Forough Farrokhzad

Biography

FARROḴZĀD, FORŪḠ-ZAMĀN, usually known as Forūḡ, Persian poet (b. Tehran, 1313 Š./1935; d. Tehran, 1345 Š./1967; Figure 1).

Life. Farroḵzād was the third of seven children born to Moḥammad Farroḵzād and Tūrān Wazīrī-tabār. She attended a co-educational elementary school in her neighborhood and after graduating from Ḵosrow Ḵāvar junior high school, transferred to Kamāl-al-Molk technical school to study painting and sewing. She did not finish high school and, at the age of sixteen, fell in love with and married Parvīz Šāpūr, in spite of parental objections. He was a neighbor and a distant relative, a satirist and caricaturist fifteen years her senior. Soon after their wedding the couple moved to Ahvāz, where he was employed by the Ministry of Finance. Their only child, a boy named Kāmyār, was born a year later. Farroḵzād’s first published poems appeared at about the same time. In 1955, after three years of marriage, she decided to leave her husband, despite the inevitable psychological, financial, and social hardships that would follow her action. (According to the first national census of Persia taken in 1956, only 4 per cent of all women were divorced at that time in the city of Tehran.) The father, as dictated by law, was granted full custody of the child. The mother was denied even sporadic visitation rights. The pain of this forced separation never left her.

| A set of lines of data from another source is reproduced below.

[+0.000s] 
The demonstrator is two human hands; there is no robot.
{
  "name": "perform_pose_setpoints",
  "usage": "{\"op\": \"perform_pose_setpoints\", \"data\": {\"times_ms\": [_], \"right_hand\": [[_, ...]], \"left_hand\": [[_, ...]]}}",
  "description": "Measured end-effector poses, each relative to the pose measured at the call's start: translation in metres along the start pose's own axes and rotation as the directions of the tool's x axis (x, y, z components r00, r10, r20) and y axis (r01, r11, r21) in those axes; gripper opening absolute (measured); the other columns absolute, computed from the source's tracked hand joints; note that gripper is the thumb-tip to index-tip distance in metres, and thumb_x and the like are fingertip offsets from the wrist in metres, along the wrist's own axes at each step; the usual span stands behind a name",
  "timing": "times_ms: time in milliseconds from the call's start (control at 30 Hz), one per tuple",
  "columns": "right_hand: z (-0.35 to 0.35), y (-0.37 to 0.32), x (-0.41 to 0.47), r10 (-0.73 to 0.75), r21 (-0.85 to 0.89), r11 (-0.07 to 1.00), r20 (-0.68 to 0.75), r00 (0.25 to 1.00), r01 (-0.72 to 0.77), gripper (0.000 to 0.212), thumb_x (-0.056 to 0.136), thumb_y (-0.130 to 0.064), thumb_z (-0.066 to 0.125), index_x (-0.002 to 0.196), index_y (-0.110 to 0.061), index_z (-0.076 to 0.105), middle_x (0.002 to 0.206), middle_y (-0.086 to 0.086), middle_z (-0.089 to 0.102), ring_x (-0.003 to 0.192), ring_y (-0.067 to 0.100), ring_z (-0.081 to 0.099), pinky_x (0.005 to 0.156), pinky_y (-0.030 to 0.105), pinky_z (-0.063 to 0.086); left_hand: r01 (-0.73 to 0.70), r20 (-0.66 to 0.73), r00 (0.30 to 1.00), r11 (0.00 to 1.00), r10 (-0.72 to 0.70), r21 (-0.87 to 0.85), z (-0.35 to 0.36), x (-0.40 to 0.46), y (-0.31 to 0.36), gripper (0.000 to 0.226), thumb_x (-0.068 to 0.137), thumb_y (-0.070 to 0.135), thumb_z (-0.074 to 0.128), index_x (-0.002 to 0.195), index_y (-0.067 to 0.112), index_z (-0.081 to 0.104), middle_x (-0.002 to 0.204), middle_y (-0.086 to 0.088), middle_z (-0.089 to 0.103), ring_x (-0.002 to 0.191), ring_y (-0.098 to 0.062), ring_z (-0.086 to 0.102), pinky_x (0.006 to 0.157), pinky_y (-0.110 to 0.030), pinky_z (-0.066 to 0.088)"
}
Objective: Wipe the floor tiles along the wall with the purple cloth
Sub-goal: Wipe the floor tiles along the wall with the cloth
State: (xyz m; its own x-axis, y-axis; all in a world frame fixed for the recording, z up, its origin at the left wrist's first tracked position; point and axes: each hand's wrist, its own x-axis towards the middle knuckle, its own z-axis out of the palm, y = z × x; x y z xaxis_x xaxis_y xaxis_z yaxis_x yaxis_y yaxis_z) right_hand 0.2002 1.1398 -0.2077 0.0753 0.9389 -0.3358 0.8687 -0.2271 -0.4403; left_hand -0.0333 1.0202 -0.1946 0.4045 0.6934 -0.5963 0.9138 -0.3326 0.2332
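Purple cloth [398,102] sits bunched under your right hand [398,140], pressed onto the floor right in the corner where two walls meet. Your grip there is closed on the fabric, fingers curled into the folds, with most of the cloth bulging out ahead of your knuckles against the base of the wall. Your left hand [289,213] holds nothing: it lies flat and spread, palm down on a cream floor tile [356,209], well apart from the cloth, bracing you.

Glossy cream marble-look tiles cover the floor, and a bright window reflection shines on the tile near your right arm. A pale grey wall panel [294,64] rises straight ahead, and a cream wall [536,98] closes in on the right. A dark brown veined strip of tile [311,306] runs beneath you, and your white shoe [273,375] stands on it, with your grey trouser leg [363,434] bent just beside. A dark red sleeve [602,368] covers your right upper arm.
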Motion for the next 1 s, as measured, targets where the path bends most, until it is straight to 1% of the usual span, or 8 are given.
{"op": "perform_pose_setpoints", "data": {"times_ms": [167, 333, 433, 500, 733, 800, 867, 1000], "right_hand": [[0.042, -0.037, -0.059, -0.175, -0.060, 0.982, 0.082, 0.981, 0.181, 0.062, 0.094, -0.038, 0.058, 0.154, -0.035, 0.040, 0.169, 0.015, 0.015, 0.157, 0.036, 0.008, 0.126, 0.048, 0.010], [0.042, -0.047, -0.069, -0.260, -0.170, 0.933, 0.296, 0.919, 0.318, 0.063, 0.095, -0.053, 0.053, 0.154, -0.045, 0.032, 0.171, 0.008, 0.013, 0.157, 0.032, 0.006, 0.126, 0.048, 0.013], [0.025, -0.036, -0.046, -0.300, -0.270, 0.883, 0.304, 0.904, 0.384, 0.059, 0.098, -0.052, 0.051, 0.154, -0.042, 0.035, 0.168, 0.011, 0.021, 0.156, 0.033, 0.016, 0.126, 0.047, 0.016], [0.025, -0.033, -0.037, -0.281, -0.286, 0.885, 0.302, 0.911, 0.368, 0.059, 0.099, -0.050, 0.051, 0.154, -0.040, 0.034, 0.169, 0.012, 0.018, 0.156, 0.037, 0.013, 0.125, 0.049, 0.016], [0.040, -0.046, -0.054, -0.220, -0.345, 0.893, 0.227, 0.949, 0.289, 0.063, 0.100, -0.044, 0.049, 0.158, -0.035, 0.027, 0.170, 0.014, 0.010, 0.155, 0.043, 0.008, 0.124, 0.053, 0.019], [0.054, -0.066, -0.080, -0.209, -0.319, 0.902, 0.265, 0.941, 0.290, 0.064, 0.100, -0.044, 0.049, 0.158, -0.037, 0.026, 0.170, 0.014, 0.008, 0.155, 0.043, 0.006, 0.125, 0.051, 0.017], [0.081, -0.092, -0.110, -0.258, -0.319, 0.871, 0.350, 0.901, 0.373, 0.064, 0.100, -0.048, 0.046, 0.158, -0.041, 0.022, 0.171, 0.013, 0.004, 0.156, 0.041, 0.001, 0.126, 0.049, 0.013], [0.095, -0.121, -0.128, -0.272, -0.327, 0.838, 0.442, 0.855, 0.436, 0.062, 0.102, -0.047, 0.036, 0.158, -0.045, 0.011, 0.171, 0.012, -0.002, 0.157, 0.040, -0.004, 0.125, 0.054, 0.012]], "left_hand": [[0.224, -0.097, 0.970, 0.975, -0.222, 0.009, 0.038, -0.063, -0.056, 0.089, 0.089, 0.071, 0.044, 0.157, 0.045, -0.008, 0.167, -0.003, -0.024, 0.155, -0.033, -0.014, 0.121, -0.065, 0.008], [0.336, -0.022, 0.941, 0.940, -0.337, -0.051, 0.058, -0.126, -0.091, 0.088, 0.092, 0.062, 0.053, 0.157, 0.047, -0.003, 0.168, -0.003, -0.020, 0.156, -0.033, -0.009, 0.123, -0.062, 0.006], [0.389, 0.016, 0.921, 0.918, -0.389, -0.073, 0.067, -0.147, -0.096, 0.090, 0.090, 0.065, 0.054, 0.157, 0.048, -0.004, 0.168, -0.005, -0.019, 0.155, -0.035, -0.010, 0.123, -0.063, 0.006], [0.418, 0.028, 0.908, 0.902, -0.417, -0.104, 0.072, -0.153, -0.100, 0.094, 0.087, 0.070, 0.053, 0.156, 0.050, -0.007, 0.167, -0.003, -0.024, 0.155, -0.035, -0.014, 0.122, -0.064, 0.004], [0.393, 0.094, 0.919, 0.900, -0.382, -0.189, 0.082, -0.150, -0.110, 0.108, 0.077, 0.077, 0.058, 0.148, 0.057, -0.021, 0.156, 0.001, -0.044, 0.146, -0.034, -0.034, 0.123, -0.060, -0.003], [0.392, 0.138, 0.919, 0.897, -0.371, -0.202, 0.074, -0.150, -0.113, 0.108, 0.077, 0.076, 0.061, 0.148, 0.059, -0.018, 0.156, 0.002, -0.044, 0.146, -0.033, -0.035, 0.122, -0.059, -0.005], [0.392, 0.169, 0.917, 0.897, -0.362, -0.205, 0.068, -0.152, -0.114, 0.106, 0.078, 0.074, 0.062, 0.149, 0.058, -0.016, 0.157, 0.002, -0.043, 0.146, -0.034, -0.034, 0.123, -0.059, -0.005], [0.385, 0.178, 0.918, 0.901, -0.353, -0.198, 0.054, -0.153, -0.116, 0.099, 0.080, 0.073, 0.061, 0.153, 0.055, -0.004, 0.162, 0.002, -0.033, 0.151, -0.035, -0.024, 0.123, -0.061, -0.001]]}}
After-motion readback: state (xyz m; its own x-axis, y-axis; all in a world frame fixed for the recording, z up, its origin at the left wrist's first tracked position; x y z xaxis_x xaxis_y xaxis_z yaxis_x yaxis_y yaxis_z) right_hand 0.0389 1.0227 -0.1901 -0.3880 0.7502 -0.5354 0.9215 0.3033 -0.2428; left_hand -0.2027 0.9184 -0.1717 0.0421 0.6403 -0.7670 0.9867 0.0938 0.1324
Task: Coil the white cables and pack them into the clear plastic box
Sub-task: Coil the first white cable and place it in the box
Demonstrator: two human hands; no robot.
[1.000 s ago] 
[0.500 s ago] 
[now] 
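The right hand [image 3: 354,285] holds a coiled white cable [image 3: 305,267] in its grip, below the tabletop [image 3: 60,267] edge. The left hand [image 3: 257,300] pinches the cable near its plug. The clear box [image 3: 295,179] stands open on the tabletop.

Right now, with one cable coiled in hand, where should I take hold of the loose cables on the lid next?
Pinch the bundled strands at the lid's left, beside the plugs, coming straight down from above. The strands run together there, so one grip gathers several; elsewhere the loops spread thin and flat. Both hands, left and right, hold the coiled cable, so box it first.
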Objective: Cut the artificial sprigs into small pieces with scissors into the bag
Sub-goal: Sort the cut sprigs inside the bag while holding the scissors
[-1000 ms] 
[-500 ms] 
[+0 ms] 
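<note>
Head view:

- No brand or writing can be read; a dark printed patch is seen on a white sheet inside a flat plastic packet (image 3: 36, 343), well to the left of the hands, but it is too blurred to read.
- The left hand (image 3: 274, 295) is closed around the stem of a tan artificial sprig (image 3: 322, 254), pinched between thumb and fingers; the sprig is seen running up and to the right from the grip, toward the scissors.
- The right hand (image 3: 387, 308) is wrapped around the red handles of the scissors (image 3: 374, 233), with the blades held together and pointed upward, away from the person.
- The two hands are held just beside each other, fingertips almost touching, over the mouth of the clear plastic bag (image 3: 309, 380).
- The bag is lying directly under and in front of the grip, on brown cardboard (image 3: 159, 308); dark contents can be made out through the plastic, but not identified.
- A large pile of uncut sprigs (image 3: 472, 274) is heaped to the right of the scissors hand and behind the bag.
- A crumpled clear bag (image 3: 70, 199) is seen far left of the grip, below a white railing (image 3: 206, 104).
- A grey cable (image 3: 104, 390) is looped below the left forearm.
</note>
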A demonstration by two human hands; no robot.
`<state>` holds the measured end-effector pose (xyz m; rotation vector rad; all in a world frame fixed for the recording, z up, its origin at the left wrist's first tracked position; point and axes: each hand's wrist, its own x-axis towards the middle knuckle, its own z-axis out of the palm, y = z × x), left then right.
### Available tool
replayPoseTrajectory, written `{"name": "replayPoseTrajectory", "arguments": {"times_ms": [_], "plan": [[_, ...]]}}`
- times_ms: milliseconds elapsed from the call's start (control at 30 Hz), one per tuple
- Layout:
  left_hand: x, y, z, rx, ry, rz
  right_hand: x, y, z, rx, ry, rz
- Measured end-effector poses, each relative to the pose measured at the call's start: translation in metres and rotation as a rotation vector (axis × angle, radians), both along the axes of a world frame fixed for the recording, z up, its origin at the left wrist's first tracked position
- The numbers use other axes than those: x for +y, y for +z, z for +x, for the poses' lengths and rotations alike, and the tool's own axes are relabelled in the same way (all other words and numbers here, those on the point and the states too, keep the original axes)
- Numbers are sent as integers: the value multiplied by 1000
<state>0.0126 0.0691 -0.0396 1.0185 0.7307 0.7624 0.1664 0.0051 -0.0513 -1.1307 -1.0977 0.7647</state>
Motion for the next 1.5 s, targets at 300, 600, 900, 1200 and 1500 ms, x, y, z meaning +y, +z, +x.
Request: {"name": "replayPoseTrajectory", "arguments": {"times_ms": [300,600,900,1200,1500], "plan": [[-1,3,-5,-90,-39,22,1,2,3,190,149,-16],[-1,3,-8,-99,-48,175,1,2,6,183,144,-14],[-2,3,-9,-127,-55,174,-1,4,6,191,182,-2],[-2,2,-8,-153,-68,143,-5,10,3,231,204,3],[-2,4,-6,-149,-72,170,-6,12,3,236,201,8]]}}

In September 1955 Farroḵzād suffered a nervous breakdown and was taken to a psychiatric clinic, where she remained for a month. Yet, a born survivor, with many reserves of talent and energy, she quickly recovered and developed new interests in cinematography, acting, and producing. In 1956 she traveled to Europe (Italy and Germany) for the first time. The trip, which lasted nine months, allowed her a certain respite from the Persian literary scene from which she wanted to flee, perhaps from a sense of confinement and not belonging, perhaps from the lingering rumors she had attracted. It was followed by several other trips, both inside and outside of Persia. These journeys from one city, even country, to another, from one universe of definitions and meanings to another, characterize Farroḵzād’s life and art for the next two decades. On the one hand, they demonstrate a dizzying, dazzling mobility; a refusal to be confined within familiar boundaries, certainties, and norms. On the other, they portray a sense of homelessness, of perpetual wandering, of exile.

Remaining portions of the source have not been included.